Deep Reinforcement Learning for Multi-Agent Coordination
Kehinde O. Aina, Sehoon Ha
TL;DR
The paper tackles the problem of coordinating multiple robots in narrow, congested settings where explicit inter-agent communication is impractical. It introduces Stigmergic Multi-Agent Deep Reinforcement Learning (S-MADRL), which uses a digital pheromone stigmergy layer and curriculum learning to achieve decentralized coordination and scalability up to eight homogeneous agents. Through OpenAI Gym simulations of a collective pellet retrieval task, S-MADRL demonstrates emergent strategies such as asymmetric workload distribution and selective idleness that mitigate congestion and non-stationarity, outperforming state-of-the-art MADRL baselines. The framework offers a biologically inspired, communication-free approach with potential real-world applicability in mining, search-and-rescue, and other crowded environments, while recognizing limitations related to sensing noise and agent homogeneity. Future directions include extending to heterogeneous roles and improving transfer to physical robots.
Abstract
We address the challenge of coordinating multiple robots in narrow and confined environments, where congestion and interference often hinder collective task performance.
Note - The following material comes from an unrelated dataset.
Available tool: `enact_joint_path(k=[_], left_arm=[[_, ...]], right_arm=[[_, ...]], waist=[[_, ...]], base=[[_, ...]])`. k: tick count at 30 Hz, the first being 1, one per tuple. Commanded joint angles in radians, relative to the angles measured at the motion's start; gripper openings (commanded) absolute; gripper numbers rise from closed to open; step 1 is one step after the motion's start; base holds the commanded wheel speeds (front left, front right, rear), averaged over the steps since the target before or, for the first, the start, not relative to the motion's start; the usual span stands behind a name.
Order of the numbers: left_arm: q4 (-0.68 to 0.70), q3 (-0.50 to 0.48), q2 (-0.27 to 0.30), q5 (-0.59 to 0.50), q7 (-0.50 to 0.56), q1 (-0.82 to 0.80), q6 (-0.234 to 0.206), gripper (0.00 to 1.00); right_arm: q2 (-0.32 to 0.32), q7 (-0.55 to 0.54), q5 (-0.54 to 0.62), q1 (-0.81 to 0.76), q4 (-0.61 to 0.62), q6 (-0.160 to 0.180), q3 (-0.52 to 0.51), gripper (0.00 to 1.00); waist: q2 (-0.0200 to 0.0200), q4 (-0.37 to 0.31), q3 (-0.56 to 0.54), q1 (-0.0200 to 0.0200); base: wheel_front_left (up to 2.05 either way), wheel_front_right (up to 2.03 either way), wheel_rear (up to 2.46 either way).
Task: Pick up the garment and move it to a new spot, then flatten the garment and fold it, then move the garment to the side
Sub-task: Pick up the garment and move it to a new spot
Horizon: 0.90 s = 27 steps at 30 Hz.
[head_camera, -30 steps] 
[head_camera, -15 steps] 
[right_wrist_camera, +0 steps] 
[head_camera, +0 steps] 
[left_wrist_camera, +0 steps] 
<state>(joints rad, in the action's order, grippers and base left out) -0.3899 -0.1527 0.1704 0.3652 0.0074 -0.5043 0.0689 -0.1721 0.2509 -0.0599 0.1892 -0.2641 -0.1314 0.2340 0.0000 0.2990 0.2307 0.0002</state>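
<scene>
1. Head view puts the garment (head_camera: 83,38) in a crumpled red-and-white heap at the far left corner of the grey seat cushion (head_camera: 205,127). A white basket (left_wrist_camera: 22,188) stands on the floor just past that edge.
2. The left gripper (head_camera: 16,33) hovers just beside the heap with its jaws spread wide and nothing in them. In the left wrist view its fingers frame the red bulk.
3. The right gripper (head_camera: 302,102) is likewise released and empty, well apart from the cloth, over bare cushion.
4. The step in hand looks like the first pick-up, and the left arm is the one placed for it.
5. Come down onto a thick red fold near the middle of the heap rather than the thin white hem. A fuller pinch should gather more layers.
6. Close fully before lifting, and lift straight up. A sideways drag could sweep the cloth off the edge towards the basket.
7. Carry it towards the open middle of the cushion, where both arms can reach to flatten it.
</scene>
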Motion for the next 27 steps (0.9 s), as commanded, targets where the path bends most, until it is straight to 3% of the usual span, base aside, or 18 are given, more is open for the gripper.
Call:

Drawing inspiration from insect colonies, which achieve robust coordination through stigmergy -- modifying and interpreting environmental traces -- we propose a Stigmergic Multi-Agent Deep Reinforcement Learning (S-MADRL) framework that leverages virtual pheromones to model local and social interactions, enabling decentralized emergent coordination without explicit communication. To overcome the convergence and scalability limitations of existing algorithms such as MADQN, MADDPG, and MAPPO, we leverage curriculum learning, which decomposes complex tasks into progressively harder sub-problems. Simulation results show that our framework achieves the most effective coordination of up to eight agents, where robots self-organize into asymmetric workload distributions that reduce congestion and modulate group performance. This emergent behavior, analogous to strategies observed in nature, demonstrates a scalable solution for decentralized multi-agent coordination in crowded environments with communication constraints.